• _Your instructions_
From the data below, set down exactly the lines between the one holding "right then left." and the one holding "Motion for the", inclusive, and no others.

[Recorded data — start]

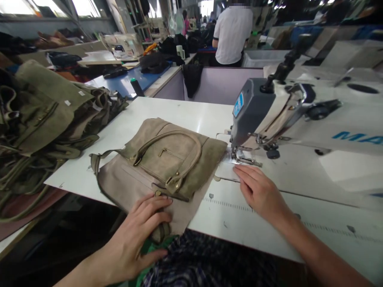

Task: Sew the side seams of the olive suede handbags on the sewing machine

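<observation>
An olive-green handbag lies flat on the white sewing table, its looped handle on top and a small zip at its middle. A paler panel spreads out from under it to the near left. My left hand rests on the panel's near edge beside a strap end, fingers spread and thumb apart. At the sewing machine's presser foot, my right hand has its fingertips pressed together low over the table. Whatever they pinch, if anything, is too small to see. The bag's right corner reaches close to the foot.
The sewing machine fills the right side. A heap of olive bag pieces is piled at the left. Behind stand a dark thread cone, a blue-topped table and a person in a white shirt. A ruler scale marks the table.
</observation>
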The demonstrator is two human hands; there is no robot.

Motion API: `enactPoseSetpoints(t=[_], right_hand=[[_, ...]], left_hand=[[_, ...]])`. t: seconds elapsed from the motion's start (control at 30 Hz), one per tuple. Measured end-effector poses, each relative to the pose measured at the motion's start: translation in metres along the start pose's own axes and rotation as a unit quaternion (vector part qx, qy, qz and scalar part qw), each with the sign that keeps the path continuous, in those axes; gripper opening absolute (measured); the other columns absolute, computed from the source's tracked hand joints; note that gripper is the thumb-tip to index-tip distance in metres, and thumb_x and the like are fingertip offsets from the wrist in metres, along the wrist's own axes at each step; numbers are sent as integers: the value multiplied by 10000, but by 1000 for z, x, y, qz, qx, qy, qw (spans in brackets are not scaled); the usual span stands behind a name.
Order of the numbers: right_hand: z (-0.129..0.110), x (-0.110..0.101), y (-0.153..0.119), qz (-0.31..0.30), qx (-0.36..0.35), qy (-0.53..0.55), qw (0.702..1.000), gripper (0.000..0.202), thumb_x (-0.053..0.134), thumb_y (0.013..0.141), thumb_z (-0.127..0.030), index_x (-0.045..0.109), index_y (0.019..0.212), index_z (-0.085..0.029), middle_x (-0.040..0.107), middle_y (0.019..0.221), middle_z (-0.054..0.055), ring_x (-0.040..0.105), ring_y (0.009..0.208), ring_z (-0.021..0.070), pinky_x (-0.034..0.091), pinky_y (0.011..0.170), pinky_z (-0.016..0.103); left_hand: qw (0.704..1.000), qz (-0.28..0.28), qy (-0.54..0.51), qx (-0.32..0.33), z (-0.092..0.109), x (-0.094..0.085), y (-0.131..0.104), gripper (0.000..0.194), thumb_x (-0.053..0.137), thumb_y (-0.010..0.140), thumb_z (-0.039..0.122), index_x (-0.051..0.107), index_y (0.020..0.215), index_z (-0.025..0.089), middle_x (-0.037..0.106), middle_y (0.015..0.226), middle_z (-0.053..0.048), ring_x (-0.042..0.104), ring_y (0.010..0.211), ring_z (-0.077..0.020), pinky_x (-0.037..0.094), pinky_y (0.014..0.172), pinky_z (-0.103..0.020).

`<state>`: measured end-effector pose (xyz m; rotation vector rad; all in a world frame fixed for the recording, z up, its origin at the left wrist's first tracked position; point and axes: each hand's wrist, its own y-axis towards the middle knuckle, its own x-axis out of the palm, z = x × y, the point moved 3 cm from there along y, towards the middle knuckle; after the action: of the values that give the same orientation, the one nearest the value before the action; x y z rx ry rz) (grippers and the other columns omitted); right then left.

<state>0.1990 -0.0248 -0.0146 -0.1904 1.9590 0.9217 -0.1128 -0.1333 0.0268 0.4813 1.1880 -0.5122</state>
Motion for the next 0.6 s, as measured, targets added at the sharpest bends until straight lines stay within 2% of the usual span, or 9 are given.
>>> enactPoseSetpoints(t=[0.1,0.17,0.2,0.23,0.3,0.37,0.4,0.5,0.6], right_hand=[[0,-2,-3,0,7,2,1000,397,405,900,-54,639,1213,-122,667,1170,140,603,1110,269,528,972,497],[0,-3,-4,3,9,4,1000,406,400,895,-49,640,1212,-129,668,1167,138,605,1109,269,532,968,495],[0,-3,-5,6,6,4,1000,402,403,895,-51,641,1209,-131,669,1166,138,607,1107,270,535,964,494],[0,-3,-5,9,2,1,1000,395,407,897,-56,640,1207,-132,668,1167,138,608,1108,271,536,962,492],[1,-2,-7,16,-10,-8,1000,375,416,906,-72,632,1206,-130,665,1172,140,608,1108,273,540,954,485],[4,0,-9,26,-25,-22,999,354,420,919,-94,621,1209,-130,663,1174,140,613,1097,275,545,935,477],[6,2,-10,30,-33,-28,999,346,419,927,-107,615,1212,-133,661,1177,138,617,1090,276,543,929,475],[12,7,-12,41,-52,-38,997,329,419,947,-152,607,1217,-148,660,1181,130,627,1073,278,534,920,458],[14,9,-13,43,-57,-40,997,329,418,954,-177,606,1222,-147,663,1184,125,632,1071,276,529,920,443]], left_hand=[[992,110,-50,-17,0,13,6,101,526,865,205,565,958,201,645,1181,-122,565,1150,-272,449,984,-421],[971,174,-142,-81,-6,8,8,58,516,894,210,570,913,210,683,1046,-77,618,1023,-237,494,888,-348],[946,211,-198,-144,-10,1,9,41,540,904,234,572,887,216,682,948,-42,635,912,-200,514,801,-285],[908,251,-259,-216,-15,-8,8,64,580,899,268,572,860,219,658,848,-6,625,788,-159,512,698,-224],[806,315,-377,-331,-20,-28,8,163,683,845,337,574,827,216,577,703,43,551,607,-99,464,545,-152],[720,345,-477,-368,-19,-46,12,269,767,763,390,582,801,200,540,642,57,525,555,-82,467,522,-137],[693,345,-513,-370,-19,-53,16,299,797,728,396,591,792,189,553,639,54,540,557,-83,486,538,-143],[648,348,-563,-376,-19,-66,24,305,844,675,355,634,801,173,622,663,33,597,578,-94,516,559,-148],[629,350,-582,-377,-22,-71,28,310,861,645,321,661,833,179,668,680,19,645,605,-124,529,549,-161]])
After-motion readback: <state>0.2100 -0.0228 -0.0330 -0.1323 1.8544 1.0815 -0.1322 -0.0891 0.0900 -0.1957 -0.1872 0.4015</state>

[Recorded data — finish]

• _Solution_
`<state>`: measured end-effector pose (xyz m; rotation vector rad; all in a world frame fixed for the recording, z up, its origin at the left wrist's first tracked position; point and axes: each hand's wrist, its own y-axis towards the middle knuckle, its own x-axis out of the palm, z = x × y, the point moved 3 cm from there along y, towards the middle knuckle; after the action: of the values that give the same orientation, the one nearest the value before the action; x y z rx ry rz) (grippers and the other columns omitted); right then left.

<state>0.1990 -0.0248 -0.0146 -0.1904 1.9590 0.9217 -0.1128 -0.1333 0.0268 0.4813 1.1880 -0.5122</state>
Motion for the next 0.6 s, as measured, targets added at the sharpest bends until straight lines stay within 2% of the usual span, or 9 are given.

Apart from this answer, nothing more is required.